• **Exercise brief**
Each line below that holds the string "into" counts once; report the total and nothing else.

• **Available records**
========================
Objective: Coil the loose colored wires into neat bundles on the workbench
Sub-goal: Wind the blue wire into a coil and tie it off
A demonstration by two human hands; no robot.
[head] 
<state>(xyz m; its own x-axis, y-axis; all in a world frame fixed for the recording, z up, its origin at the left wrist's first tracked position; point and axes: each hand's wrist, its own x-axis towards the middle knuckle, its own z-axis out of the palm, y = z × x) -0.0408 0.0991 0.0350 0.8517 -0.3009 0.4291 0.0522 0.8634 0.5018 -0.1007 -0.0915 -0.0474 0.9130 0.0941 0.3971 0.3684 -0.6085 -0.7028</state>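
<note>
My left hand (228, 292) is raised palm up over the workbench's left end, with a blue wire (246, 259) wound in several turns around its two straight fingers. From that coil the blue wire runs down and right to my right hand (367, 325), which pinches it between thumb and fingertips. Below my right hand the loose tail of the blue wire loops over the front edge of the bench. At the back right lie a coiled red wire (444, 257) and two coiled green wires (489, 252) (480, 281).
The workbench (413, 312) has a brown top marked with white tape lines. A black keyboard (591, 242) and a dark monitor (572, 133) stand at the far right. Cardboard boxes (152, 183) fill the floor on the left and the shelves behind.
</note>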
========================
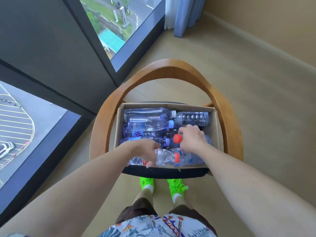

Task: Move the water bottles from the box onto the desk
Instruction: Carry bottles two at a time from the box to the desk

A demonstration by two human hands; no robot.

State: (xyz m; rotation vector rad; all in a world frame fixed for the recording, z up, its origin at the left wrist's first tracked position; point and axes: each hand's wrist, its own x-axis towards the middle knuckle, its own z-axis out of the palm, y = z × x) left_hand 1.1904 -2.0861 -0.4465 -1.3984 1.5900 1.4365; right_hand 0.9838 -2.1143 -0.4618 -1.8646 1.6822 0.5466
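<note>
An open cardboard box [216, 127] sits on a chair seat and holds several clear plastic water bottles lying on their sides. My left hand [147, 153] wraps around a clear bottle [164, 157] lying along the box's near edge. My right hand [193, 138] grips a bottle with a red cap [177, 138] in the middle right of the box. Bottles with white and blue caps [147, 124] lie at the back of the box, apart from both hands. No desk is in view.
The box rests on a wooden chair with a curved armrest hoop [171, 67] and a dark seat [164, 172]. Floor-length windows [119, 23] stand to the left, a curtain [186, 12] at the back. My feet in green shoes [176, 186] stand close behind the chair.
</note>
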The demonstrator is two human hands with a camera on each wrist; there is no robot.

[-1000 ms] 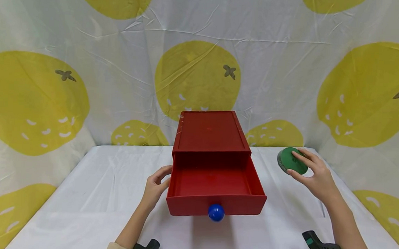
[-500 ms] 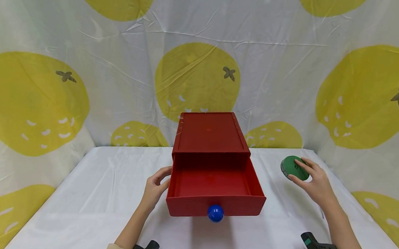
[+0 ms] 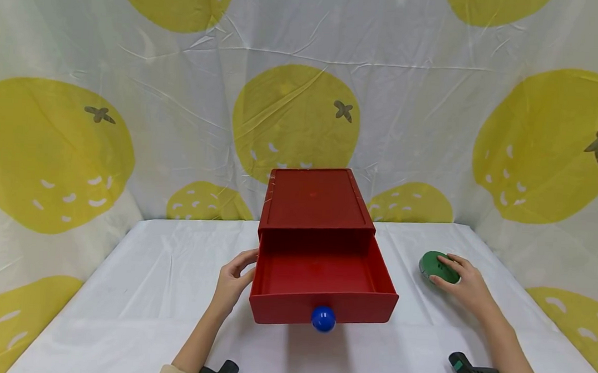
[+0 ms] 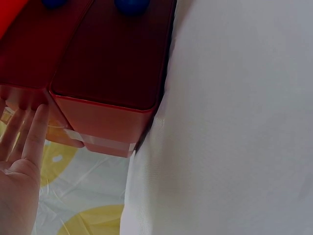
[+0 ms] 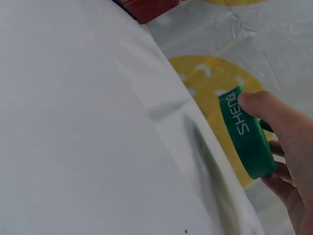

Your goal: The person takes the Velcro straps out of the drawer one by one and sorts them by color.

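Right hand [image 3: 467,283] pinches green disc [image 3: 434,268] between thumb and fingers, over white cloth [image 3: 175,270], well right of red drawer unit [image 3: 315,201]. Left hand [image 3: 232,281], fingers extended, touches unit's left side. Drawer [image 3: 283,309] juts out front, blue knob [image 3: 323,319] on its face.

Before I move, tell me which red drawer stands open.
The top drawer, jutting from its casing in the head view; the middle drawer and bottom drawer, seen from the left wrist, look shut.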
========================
• **Result below**
2